- _YOUR GOAL_:
Repeat the whole listing below precisely. Omit all pictures.

- _DATA PROVIDED_:

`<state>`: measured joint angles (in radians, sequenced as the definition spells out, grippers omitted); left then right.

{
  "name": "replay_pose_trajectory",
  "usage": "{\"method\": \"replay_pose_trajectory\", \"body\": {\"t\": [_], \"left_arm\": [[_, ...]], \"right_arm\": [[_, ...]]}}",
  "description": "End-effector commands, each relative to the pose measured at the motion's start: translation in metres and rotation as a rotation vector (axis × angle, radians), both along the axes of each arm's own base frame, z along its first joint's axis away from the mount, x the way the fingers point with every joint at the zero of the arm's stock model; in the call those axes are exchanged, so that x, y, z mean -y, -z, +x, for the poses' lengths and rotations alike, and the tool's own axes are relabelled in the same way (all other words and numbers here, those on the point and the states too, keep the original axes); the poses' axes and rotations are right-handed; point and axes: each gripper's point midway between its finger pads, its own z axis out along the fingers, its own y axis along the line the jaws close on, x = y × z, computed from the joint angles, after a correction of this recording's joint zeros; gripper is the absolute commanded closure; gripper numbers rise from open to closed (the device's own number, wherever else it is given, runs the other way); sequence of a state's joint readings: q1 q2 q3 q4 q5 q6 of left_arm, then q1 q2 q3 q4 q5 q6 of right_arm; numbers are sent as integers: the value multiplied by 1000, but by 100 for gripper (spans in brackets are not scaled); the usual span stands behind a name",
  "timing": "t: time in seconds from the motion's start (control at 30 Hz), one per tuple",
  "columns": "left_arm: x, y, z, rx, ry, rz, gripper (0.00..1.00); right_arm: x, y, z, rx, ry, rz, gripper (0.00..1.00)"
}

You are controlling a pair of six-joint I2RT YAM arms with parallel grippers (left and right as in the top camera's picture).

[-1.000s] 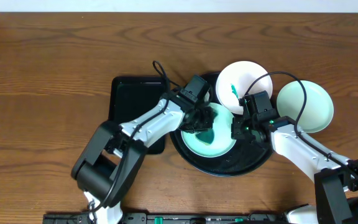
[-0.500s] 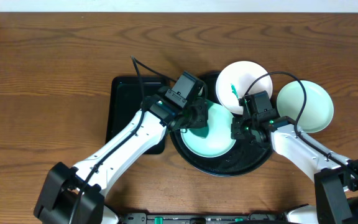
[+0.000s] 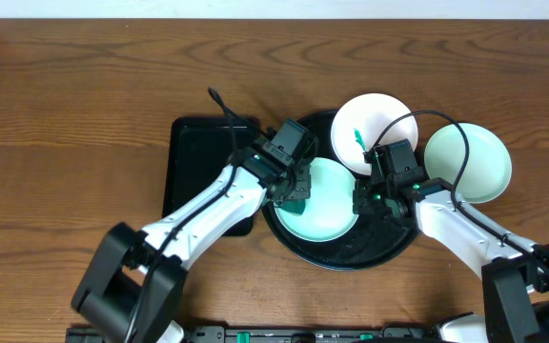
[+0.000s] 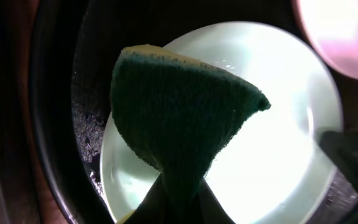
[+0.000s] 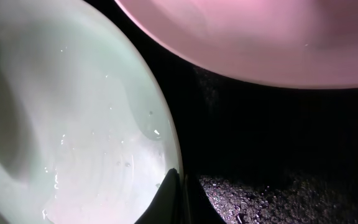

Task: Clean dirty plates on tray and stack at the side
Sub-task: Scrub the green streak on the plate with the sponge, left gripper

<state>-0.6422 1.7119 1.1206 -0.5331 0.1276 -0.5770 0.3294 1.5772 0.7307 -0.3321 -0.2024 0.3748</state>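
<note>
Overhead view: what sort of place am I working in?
Likely a lab tabletop set up for dishwashing practice: a wooden table, plates on a round black tray, and a green sponge in the left gripper.

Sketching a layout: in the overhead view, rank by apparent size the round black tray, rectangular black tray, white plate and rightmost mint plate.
1. round black tray
2. rectangular black tray
3. white plate and rightmost mint plate look alike; no ranking between them.
</note>
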Motion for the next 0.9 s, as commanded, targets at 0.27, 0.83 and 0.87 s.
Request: {"method": "replay_pose_trajectory", "body": {"t": [0.27, 0.83, 0.87], "left_arm": [[-9, 33, -5, -70, -17, 68, 93], [14, 80, -41, -285, 34, 13, 92], [19, 78, -42, -296, 42, -13, 93]], "right_arm": [[-9, 4, -8, -35, -21, 43, 99], [-11, 3, -9, -33, -28, 47, 99], [-12, 3, -9, -31, -31, 48, 99]]}}
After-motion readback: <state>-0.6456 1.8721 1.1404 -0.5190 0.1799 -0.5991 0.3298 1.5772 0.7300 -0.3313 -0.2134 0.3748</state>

- _SOLUTION TO THIS PROBLEM_:
`<state>`: measured joint angles (in radians, sequenced as the definition spells out, grippers omitted); left then right.

{
  "name": "replay_pose_trajectory",
  "usage": "{\"method\": \"replay_pose_trajectory\", \"body\": {\"t\": [_], \"left_arm\": [[_, ...]], \"right_arm\": [[_, ...]]}}",
  "description": "End-effector commands, each relative to the pose measured at the motion's start: translation in metres and rotation as a rotation vector (axis × angle, radians), both along the axes of each arm's own base frame, z along its first joint's axis away from the mount, x the way the fingers point with every joint at the zero of the arm's stock model; in the call those axes are exchanged, so that x, y, z mean -y, -z, +x, for the poses' lengths and rotations alike, and the tool's own axes are relabelled in the same way (all other words and numbers here, those on the point and the states too, keep the original axes); the poses' axes and rotations are right-handed; point and axes: each gripper's point midway between its finger pads, its own z axis out along the fingers, its own y axis along the line the jaws close on, x = y × z, computed from the joint angles, after a correction of this recording's joint zeros; gripper is the absolute commanded closure; gripper numbers rise from open to closed (the device's own number, wherever else it is given, runs the other way); sequence of a state's joint readings: q1 q2 q3 q4 q5 q6 of left_arm, then q1 q2 q3 q4 q5 q6 of right_arm; numbers are sent as integers: the value multiplied by 1000, but by 100 for gripper (spans in brackets are not scaled); the usual span stands behind a name",
  "timing": "t: time in seconds from the motion's start (control at 30 Hz), one per tuple",
  "columns": "left_arm: x, y, z, rx, ry, rz, gripper (0.00..1.00); right_arm: x, y, z, rx, ry, rz, gripper (0.00..1.00)"
}

You are controlling a pair of six-joint I2RT YAM arms with parallel grippers (left and right as in the top camera's picture).

[-1.000s] 
[-0.500s] 
[+0.000s] 
[+0.000s] 
[+0.000s] 

Task: Clean dirty plates on tray and stack at the side
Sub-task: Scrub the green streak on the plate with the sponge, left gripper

<state>-0.6422 1.7119 1.1206 -0.5331 0.1276 -0.5770 0.3294 1.5772 0.7307 -0.3321 -0.2024 0.3748</state>
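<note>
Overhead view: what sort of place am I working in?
Likely a lab tabletop set up for dishwashing practice: a wooden table, plates on a round black tray, and a green sponge in the left gripper.

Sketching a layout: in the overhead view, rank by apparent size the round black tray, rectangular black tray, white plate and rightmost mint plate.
1. round black tray
2. rectangular black tray
3. white plate and rightmost mint plate look alike; no ranking between them.
</note>
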Motion for the next 0.9 s, as commanded, targets at 0.27, 0.83 and 0.87 s.
Request: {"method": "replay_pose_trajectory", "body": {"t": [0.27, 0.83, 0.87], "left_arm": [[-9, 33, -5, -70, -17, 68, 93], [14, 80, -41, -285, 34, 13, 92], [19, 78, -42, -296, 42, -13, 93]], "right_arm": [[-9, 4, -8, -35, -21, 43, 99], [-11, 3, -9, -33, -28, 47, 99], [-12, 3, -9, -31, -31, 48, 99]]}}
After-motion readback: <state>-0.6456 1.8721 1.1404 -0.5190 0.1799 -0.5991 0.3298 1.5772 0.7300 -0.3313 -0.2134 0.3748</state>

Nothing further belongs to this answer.